I'm probably a bit late, but it would probably be best if you were to put boards on the other side of those studs as well, and probably longer than the ones you currently have, something like 2 or 3 ft. It's just going to be much safer on a load-bearing wall, especially if you just nailed your splices together (maybe you used screws, I can't tell from the pictures), making it possible for sideways tension to pop your studs right off those little blocks.

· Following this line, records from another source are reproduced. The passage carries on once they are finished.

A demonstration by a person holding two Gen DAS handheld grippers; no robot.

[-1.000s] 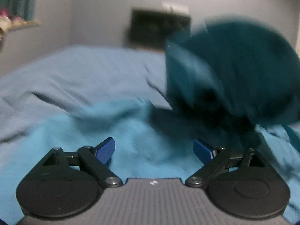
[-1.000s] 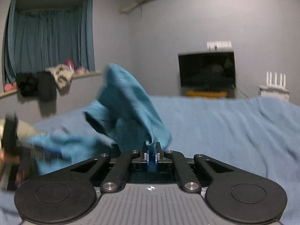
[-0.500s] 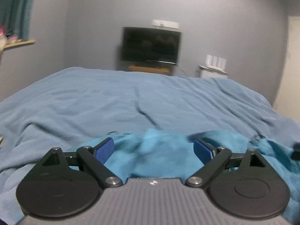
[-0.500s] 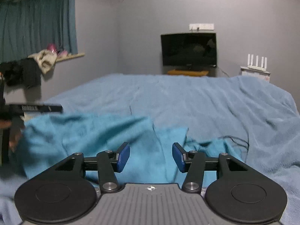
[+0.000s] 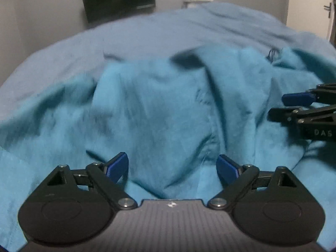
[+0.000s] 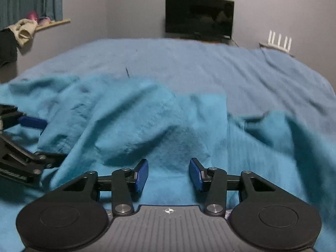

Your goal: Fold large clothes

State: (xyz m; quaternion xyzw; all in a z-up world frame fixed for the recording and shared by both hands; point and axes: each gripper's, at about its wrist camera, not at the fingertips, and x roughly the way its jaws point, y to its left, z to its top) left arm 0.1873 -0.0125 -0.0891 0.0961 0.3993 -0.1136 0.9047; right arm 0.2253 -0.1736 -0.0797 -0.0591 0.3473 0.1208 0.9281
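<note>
Our teal garment (image 5: 159, 109) lies rumpled on the bed (image 6: 189, 63), spread in loose ridges in front of both tools. The left gripper (image 5: 172, 168) has its jaws wide and empty over the cloth; the right gripper (image 6: 169, 175) stands parted too, holding nothing. We judge the fabric soft, light and limp, so we should pinch a hem edge or corner, not a mid-panel ridge.

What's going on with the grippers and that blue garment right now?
Left gripper open, right gripper open, both empty. Teal garment rumpled on the bed, unfolded. Nothing in the way.
</note>
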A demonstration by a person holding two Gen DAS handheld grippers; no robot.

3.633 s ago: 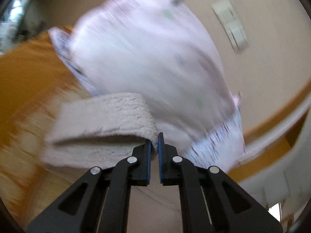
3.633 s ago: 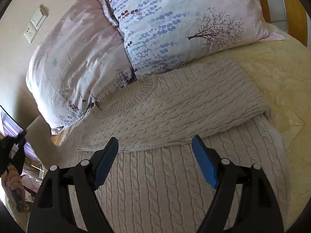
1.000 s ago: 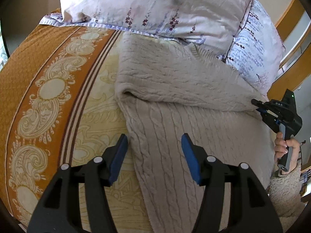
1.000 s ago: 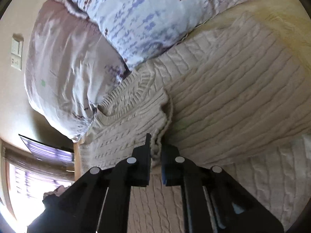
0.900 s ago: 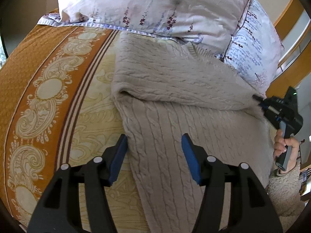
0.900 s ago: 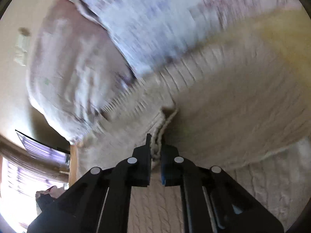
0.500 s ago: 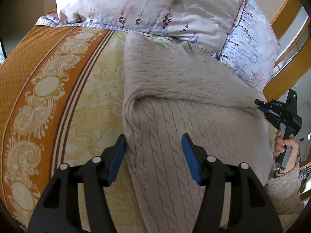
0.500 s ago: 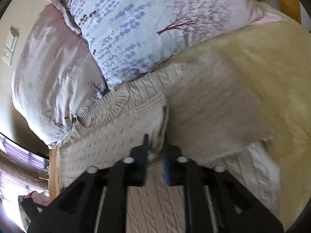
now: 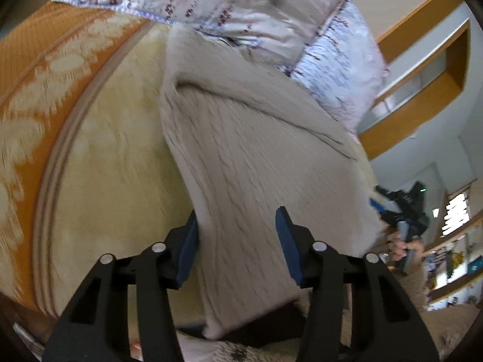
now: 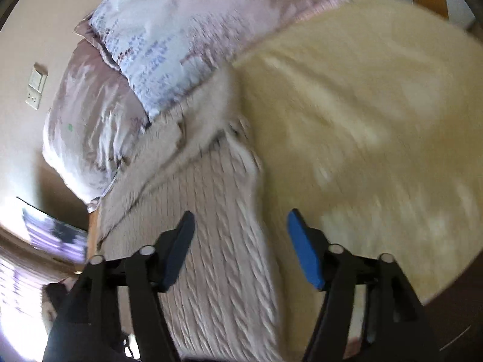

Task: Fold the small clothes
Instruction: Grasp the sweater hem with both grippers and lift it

Even just using some good metal L brackets and screwing them on at the bottoms of those would do a lot of good.

Hell, it probably wouldn't hurt to run a few anchor bolts through those bottom plates into your foundation either once that concrete has had some time to cure, but if the house has been sitting on that foundation for as long as it has with unbolted plates, it will probably be fine in the future as well.

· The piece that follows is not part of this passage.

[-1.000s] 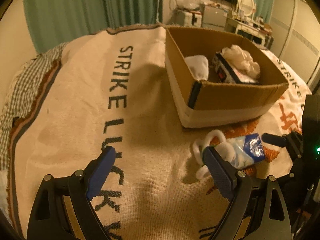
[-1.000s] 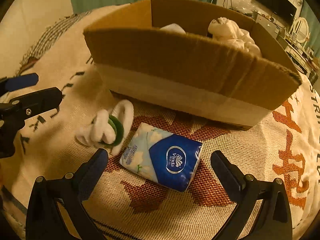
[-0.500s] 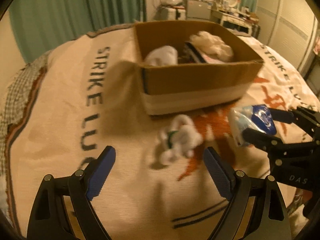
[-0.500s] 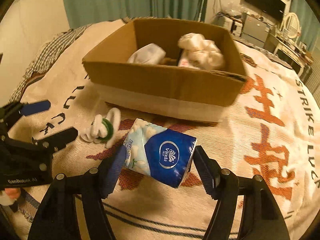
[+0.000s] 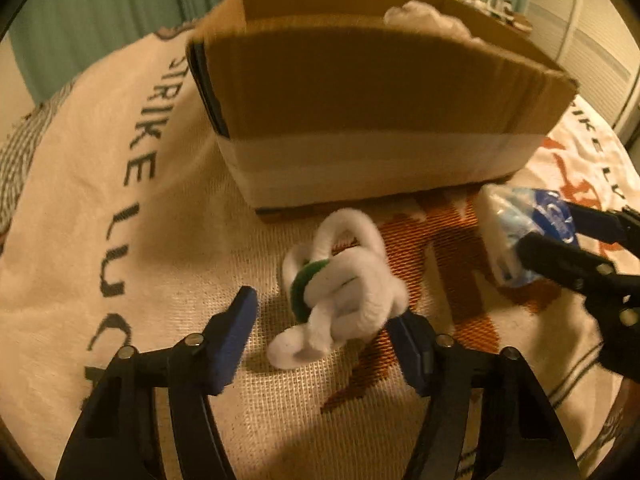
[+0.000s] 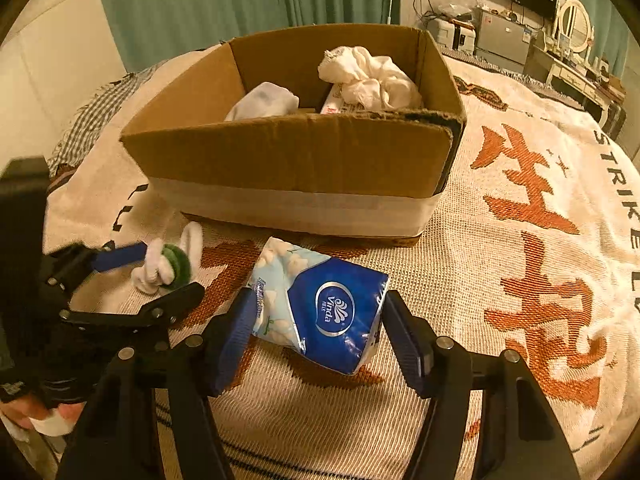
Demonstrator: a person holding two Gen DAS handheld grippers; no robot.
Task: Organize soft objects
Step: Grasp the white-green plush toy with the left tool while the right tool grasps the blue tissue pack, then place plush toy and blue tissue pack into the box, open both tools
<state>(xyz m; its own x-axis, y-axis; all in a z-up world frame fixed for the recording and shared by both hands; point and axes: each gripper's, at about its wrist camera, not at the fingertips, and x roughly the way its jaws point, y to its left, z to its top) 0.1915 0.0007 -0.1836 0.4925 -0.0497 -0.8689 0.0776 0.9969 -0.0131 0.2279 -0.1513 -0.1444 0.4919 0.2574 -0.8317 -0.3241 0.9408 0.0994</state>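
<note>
A white knotted rope toy with a green ring [image 5: 340,280] lies on the blanket in front of the cardboard box [image 5: 372,92]. My left gripper [image 5: 328,332] is open, its fingers on either side of the toy. My right gripper [image 6: 318,332] is shut on a blue Vinda tissue pack [image 6: 324,308] and holds it above the blanket before the box [image 6: 296,160]. The pack [image 5: 520,232] also shows at the right of the left wrist view. The toy [image 6: 168,264] and left gripper [image 6: 156,276] show at the left of the right wrist view. The box holds white cloth items [image 6: 368,76].
The printed blanket [image 6: 520,240] covers the bed. Green curtains [image 6: 240,0] hang behind the box. A TV and dresser [image 6: 520,20] stand at the far right of the room.
My left gripper has moved forward and down so its fingers now flank the rope toy. My right gripper still holds the tissue pack, slightly nearer the box.
</note>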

Oldsrocket_27 fucked around with this message at 17:50 on Jan 24, 2013

Oldsrocket_27
Apr 28, 2009


The carpenter in me says #7, because doing it right is always the right way to do it (terrible turn of phrase, I know). And also because I wouldn't be the one who has to do it. An easier method might be something like running a thicker board along the backside of the 1x6 under the floor joists (probably cutting a hole into the outside wall to do it, but oh well) and bolting that to the 1x6, then putting angle brackets like these: http://www.dhcsupplies.com/store/p/2652-A34-Framing-Clips.html#.UkJXc7x55eo on either side of each stud with tico nails running into the stud and and 8penny or 16penny running into the reinforced board. Also time consuming, but not as much as rebuilding a load-bearing wall bit by bit. If the outside wall boards were removed it could be done in one solid day by two dudes.

EDIT: OK, probably as time-consuming is you include the time spent removing the boards on the outside wall.